[Task item]
Only one stretch of the records below should be repeated. It starts with the line containing "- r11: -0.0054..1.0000" and goes on through the line containing "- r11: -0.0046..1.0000", exactly as written.
(Extracted data Opens)
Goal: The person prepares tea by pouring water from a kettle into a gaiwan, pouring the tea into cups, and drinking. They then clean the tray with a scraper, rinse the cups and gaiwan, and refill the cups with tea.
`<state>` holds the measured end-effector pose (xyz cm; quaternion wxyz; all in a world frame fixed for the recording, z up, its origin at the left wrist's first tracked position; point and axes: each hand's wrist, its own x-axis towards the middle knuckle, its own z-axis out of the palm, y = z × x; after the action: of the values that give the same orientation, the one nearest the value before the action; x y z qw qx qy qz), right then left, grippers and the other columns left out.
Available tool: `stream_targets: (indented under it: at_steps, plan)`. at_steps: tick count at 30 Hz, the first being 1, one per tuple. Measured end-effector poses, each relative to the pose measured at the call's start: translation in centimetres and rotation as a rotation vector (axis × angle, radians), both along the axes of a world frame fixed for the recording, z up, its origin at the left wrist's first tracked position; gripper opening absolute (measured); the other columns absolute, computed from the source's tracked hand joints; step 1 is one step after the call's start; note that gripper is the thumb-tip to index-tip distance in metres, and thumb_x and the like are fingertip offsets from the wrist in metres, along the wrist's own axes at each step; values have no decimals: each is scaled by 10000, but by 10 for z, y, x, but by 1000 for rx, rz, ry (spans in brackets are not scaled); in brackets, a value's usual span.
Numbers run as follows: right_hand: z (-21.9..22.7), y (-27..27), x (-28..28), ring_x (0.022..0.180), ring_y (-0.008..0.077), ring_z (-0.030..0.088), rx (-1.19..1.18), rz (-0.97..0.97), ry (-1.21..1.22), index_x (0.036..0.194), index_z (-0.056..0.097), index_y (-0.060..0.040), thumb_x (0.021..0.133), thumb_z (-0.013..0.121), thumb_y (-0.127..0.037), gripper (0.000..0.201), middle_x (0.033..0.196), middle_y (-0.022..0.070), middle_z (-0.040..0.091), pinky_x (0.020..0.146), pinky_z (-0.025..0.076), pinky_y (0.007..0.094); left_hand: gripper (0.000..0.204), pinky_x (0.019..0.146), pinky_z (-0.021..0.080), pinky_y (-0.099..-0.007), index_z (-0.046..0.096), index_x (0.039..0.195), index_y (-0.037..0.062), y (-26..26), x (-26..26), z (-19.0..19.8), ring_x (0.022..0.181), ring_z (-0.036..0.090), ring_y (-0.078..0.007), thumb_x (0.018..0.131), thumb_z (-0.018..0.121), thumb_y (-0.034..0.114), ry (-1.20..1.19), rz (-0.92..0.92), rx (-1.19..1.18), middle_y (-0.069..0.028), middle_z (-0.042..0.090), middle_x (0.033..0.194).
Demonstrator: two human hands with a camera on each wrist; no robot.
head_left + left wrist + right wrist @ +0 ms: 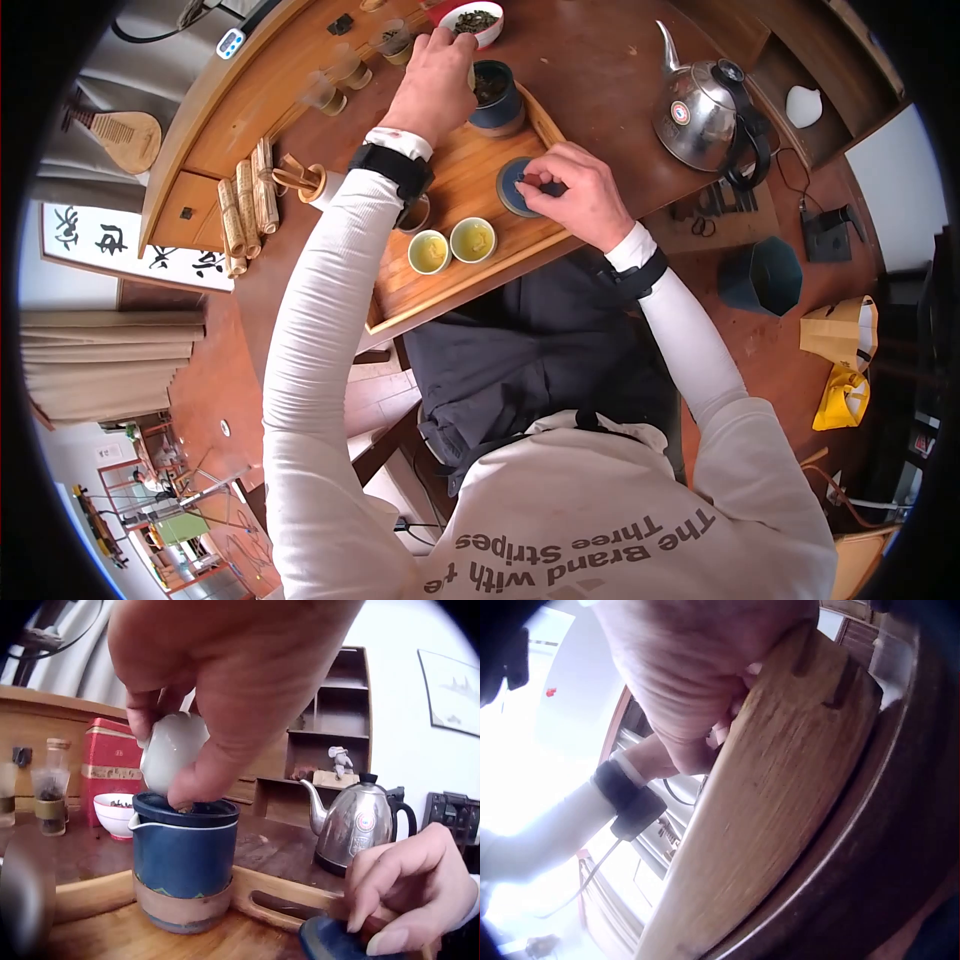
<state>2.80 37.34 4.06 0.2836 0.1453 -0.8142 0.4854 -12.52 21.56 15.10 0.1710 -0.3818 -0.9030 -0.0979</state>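
Observation:
My left hand (437, 85) grips a small glossy white ceramic vessel (174, 750) with a wavy edge, tilted over the mouth of a blue teapot (184, 859). Dark tea leaves show inside the teapot in the head view, and a brown band circles its lower part. A round blue lid (515, 190) lies on the wooden tray (400, 305). There my right hand (582, 195) pinches at the middle of the lid with thumb and forefinger. Two cups of yellow tea, one cup (429, 252) beside another cup (473, 241), stand at the tray's near side.
A steel kettle (700, 115) stands to the right on the table. Past the left hand are a white bowl of tea leaves (116, 816), a red box (112, 769) and several small glass jars. Bamboo rolls (245, 210) and a holder of wooden tools (305, 180) are at left.

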Motion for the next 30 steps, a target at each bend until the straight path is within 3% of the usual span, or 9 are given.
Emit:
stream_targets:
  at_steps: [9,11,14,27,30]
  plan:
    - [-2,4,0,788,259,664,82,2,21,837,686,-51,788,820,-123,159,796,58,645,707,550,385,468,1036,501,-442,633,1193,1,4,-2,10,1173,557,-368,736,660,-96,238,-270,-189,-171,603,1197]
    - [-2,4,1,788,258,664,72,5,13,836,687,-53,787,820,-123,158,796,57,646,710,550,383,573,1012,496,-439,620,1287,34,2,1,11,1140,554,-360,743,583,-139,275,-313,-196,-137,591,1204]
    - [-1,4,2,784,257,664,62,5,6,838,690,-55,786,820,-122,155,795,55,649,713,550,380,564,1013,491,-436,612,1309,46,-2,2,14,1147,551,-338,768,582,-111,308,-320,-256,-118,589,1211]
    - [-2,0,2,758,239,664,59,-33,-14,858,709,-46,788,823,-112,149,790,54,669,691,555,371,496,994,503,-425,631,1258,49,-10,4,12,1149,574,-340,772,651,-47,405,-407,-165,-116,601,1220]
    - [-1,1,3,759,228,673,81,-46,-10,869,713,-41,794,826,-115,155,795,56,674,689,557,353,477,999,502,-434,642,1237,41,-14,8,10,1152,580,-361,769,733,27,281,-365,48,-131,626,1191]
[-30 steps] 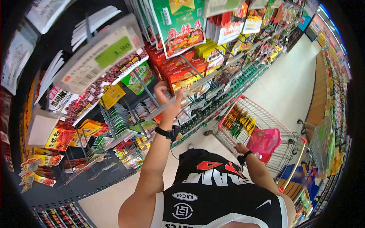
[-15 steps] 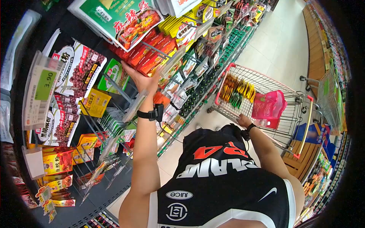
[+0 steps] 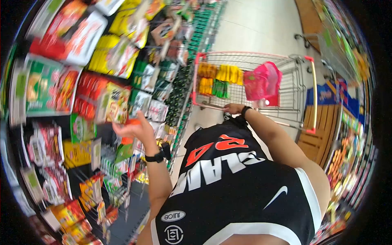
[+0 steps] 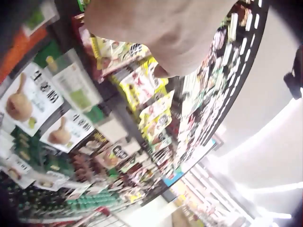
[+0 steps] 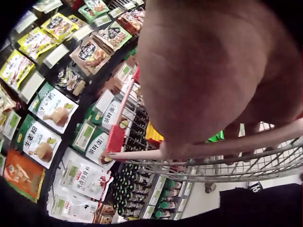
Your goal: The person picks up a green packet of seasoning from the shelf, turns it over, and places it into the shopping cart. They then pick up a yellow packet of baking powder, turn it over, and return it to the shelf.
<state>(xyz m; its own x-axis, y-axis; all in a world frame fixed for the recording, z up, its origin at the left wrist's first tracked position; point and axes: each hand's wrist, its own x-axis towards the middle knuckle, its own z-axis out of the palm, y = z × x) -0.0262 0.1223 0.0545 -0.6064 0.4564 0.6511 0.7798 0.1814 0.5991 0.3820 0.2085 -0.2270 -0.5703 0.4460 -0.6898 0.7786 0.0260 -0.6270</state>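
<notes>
My left hand is beside the hanging display, just below a yellow-and-green seasoning packet at the front of a row of red packets. Its thumb stands apart from the fingers, and nothing shows in its grasp. In the left wrist view the hand overlaps a red-and-yellow packet. My right hand grips the near rim of a shopping cart; the right wrist view shows its fingers curled over the bar. Inside the cart lie yellow packets, green packets and a pink bag.
Price tags and hooks stick out along the shelf. Green-and-white packets hang farther left. Dark bottles line a lower shelf. A slatted wooden stand and another cart stand across the aisle.
My left hand has come away from under the red packets toward me. The head view has turned, shifting shelf and cart leftward. My right hand has stayed on the cart rim.
</notes>
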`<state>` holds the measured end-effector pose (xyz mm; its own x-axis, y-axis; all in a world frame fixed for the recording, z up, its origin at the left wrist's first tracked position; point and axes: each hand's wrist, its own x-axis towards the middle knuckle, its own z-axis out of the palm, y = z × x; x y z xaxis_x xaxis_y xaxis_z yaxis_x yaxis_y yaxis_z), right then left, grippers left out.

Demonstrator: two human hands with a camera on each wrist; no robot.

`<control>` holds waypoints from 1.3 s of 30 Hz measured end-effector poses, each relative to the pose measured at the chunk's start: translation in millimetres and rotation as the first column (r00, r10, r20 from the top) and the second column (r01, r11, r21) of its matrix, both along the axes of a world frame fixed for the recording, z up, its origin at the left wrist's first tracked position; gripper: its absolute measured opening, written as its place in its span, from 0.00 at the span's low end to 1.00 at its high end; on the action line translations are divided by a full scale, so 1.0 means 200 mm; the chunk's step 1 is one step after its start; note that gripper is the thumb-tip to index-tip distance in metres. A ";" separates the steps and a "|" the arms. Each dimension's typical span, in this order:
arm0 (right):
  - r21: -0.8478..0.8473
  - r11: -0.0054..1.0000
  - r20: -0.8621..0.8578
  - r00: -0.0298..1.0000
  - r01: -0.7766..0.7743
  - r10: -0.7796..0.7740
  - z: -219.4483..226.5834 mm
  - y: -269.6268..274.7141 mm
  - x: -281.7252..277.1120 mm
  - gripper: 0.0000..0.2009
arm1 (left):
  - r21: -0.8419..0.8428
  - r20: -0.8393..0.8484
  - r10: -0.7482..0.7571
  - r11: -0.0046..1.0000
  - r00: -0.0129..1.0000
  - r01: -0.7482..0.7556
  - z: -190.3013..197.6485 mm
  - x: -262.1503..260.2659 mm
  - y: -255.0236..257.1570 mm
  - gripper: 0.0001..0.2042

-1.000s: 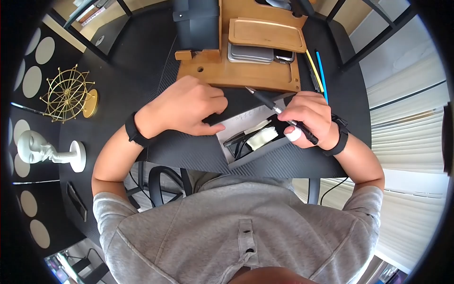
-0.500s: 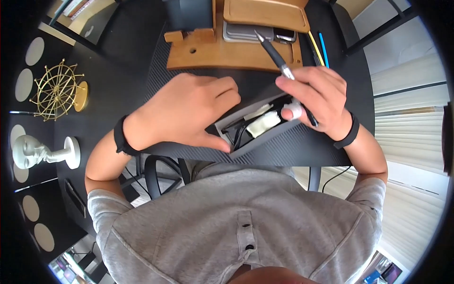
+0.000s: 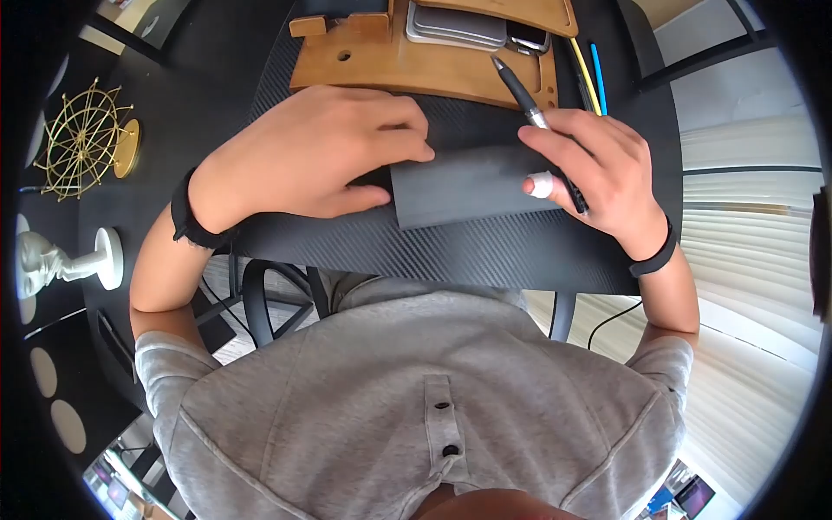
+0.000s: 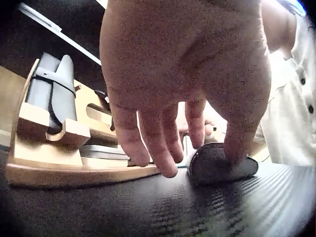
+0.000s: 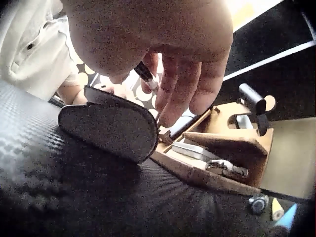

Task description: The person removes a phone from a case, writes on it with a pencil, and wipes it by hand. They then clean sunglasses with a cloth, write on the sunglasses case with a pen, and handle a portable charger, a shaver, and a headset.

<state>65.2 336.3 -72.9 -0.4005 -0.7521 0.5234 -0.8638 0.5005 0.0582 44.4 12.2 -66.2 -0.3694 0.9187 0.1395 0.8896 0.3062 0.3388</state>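
A dark grey glasses case [image 3: 459, 191] lies on the black desk with its lid down over the contents. In the right wrist view the end of the case [image 5: 111, 126] shows a narrow gap under the lid. My left hand [image 3: 321, 156] hovers at the left end of the case, fingers loosely bent and holding nothing. A black pen [image 3: 515, 85] with a silver band slants up from my right hand [image 3: 607, 169], which pinches it over the right end of the case. White tape [image 3: 541, 185] wraps the right thumb.
Behind the case stands a wooden desk organizer [image 3: 381, 69] carrying flat grey devices [image 3: 459, 26]. A yellow pencil [image 3: 582, 65] and a blue one [image 3: 599, 78] lie to its right. On the left are a gold wheel ornament [image 3: 82, 137] and a white bust [image 3: 52, 260].
The case was open, showing a pale cloth and black cords or frames inside; its lid has come down. The left hand reached the case's end, then drew back. The right hand keeps the pen.
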 end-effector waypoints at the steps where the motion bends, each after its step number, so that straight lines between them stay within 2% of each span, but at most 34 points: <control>1: 0.032 0.999 0.001 1.000 -0.008 0.008 -0.01 0.01 0.02 0.19 | -0.003 0.005 -0.002 1.000 1.000 0.002 0.00 0.00 0.00 0.26; 3: 0.099 0.995 -0.005 1.000 -0.021 0.021 -0.03 0.02 0.04 0.21 | 0.021 0.041 -0.002 1.000 0.999 0.001 0.00 0.01 0.02 0.26; 7: 0.072 0.997 0.061 0.998 -0.021 0.017 -0.09 0.00 0.05 0.23 | 0.038 0.055 0.045 0.998 0.998 -0.047 -0.06 0.02 0.05 0.28; 12: 0.056 0.997 0.086 0.995 -0.046 0.041 -0.10 -0.01 0.05 0.23 | -0.048 0.234 0.194 0.981 0.953 -0.188 -0.04 0.05 0.06 0.32; 19: 0.045 0.997 0.051 0.997 -0.068 0.066 -0.11 -0.01 0.01 0.23 | -0.151 0.418 0.311 0.950 0.853 -0.272 -0.02 -0.01 0.01 0.39; 22: 0.047 0.997 0.055 0.996 -0.068 0.065 -0.11 -0.01 0.00 0.23 | -0.051 0.354 0.206 0.978 0.912 -0.201 -0.09 -0.03 0.00 0.38; 28: 0.024 0.995 0.070 0.993 -0.094 0.092 -0.12 -0.01 -0.03 0.23 | -0.081 0.388 0.195 0.981 0.901 -0.178 -0.09 -0.06 -0.01 0.34; 37: 0.032 0.995 0.068 0.994 -0.090 0.088 -0.13 -0.01 -0.03 0.23 | -0.071 0.392 0.135 0.991 0.910 -0.116 -0.10 -0.10 -0.04 0.34; 38: 0.033 0.996 0.075 0.994 -0.084 0.081 -0.12 -0.01 -0.02 0.23 | -0.008 0.348 0.065 0.998 0.935 -0.066 -0.12 -0.11 -0.03 0.34; 39: 0.037 0.996 0.082 0.994 -0.077 0.074 -0.12 -0.01 -0.02 0.23 | -0.061 0.398 0.107 0.994 0.911 -0.090 -0.11 -0.11 -0.04 0.34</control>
<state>61.2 334.8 -97.8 -0.3812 -0.8014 0.4609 -0.9017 0.4323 0.0060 22.2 5.1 -87.4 -0.4750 0.8767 -0.0756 0.6467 0.4061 0.6457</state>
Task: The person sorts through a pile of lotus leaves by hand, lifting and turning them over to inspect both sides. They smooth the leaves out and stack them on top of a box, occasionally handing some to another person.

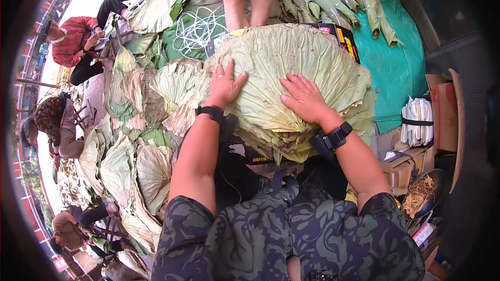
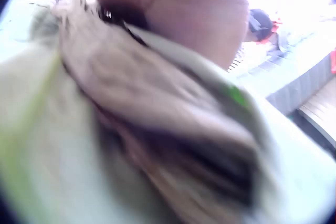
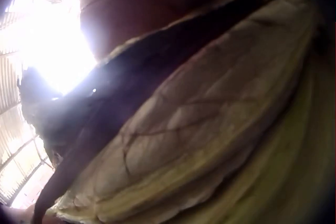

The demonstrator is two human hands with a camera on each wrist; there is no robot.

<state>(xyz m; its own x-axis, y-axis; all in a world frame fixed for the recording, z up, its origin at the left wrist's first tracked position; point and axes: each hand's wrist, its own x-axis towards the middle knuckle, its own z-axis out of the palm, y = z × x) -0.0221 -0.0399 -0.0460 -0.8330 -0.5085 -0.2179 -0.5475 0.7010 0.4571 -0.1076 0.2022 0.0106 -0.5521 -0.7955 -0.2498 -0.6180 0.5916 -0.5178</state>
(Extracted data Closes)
[Exercise response]
  - r11: -0.0054..1.0000
  - r20: -0.8621..0.8578
  - r00: -0.0298..1.0000
  - r01: -0.7766..0.7743
  - r10: -0.7796..0.7740
  - z: -219.4483..226.5834 mm
  - y: -269.6268..274.7141 mm
  - x: -281.7252..277.1120 mm
  - gripper: 0.0000..0.2009
arm1 (left):
  - r21: -0.8419..0.8428
  - r20: -0.8393..0.8484
  - r10: -0.7482..0.7571
  - r11: -0.0046..1.0000

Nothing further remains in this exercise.